**WORK ITEM:** Using the data below, find how many lines include the word "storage" and report that figure alone.

**SOURCE DATA:**
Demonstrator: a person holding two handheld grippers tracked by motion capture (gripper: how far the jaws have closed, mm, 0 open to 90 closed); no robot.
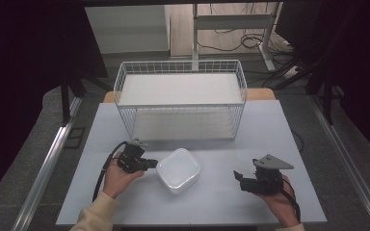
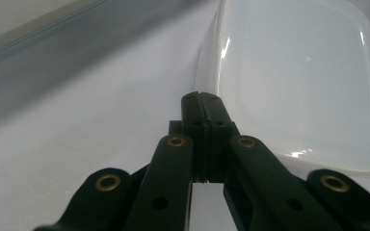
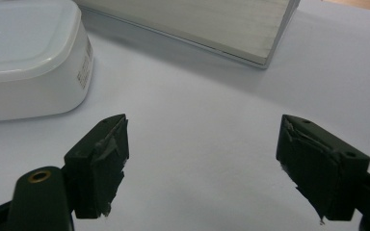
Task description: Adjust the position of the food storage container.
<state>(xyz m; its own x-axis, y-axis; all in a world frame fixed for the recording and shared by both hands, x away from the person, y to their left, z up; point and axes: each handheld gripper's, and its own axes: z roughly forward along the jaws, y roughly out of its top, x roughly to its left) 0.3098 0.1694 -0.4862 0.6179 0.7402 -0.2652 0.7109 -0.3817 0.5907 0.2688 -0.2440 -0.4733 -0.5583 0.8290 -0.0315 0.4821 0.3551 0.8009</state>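
While jaws pressed together, left gripper (image 2: pixel 203 103) beside white container (image 2: pixel 298 82)

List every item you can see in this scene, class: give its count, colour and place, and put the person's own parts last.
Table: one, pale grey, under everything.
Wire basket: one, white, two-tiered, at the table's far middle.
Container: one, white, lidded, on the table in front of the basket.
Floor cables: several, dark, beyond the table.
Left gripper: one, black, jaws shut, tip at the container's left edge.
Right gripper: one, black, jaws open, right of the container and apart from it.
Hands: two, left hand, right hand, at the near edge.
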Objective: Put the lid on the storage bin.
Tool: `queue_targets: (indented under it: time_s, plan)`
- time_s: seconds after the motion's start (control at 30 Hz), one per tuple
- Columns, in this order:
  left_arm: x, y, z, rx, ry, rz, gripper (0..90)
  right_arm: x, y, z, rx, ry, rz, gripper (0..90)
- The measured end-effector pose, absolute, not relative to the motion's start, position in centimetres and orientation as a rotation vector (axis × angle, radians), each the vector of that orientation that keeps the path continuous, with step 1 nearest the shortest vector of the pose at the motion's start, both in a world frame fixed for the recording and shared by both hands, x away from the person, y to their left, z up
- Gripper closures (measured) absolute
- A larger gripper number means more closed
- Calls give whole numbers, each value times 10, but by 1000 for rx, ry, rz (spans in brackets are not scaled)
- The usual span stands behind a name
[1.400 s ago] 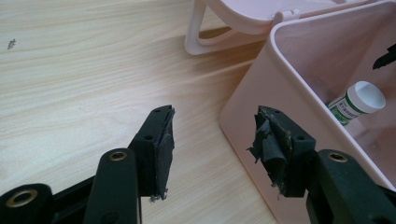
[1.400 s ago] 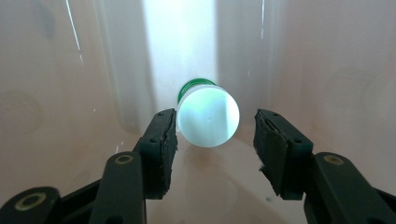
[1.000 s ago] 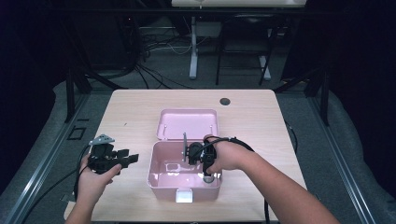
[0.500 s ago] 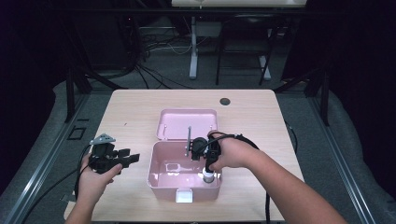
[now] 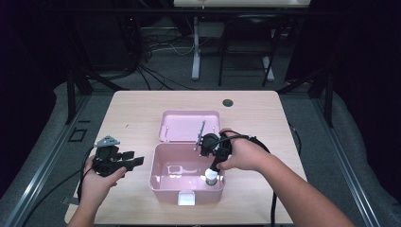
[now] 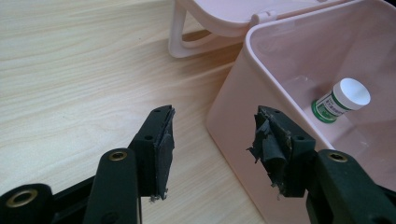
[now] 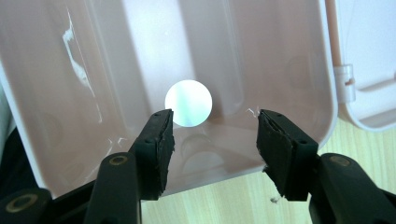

**REPLY TO THE EXERCISE:** 2